Semua partai saat ini berusaha memainkan kartunya berdasarkan persentase hasil pemilihan yang diperolehnya serta faktor ketokohan orang partai tertentu yang dimilikinya, dan mulai melakukan pendekatan pendekatan kepada pihak lain untuk membenruk "koalisi" guna pengajuan pasangan capres dan cawapres dalam pilpres mendatang. Namun demikian pendekatan yang dilakukan masing masing partai dalam mencari partner koalisi itu tetap dibatasi oleh kecendrungan pengalaman hubungan antara mereka selama ini, yang kalau diterjeamahkan secara lugas kira kira nampak kecendrungan sebagai berikut: 
- PDIP dengan Gerindra jelas merupakan kubu yang berseberangan. Tidak mungkin PDIP berkoalisi lagi dengan Partai Gerindra. Masing masing mengajukan Capres sendiri jelas tidak memungkinbkan bagi mereka untuk berkoalisi. 

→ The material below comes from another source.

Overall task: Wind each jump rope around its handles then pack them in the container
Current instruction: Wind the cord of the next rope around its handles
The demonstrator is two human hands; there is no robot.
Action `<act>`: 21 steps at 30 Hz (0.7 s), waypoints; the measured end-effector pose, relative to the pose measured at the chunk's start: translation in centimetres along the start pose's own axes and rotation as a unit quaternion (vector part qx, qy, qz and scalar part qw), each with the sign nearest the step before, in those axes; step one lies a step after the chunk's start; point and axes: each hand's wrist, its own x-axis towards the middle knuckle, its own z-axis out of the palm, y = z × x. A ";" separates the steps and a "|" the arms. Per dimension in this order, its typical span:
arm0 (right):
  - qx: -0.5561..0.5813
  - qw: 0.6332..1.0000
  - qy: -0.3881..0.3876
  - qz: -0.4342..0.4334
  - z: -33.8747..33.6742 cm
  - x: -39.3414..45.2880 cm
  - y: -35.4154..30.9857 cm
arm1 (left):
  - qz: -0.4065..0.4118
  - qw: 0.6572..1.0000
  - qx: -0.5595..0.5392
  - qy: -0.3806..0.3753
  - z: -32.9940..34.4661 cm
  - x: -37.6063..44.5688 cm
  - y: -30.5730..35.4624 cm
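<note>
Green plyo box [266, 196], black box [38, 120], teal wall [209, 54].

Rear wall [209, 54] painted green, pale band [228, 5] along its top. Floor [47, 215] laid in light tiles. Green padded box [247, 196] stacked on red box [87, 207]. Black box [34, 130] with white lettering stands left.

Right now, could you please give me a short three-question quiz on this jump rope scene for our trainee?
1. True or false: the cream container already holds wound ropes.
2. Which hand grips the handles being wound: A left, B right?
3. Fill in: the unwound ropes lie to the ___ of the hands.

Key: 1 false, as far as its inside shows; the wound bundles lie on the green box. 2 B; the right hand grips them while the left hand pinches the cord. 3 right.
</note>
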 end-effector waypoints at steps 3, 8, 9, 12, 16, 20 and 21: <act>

- PDIP juga tidak mungkin berkoalisi dengan partai Demokrat, namun hal ini lebih pada faktor pribadi, Megawati yang tidak suka pada SBY karena pernah merasa "dikhianati" SBY.- Berdasarkan keinginan ARB yang tetap ingin maju menjadi Capres, maka kemungkinan PDIP koalisi dengan Golkar juga tertutup. ARB nampaknya akan menggalang "Poros" sendiri agar tetap bisa maju ke Pilpres yang akan datang. Nampaknya ARB berani mengambil risiko, tetap maju sebagai capres walau nanti kalah dan tidak dapat apa apa. Andai Jokowi, menjadi RI satu, maka ada kemungkinan bahwa Golkar tidak diajak dalam Pemerintahan. Jokowi tidak suka dengan kata "koalisi" yang diartikannya sebagai bagi bagi kursi atau kekuasaan. Jokowi lebih suka menggunakan kata "kerjasama mengatasi persoalan bangsa" dan itu bisa dengan siapa saja. Pengamat mengartikannya itu bukan koalsisi yang permanen sifatnya. Sebenarnya kalau ARB mau menjadi cawapres dan koalisi dengan PDIP , kemungkinan menangnya lebih tinggi, dia jadi wapres dan orang orang partainya juga tersalurkan dalam pemerintahan yang baru. Sesuai dengan niat Golkar yang selalu ingin menjadi bagian dari Pemerintahan yang berkuasa. Baik PDIP maupun Golkar punya mesin partai yang efektif dan probilitas memengkan Pilpres itu jelas lebih tinggi. 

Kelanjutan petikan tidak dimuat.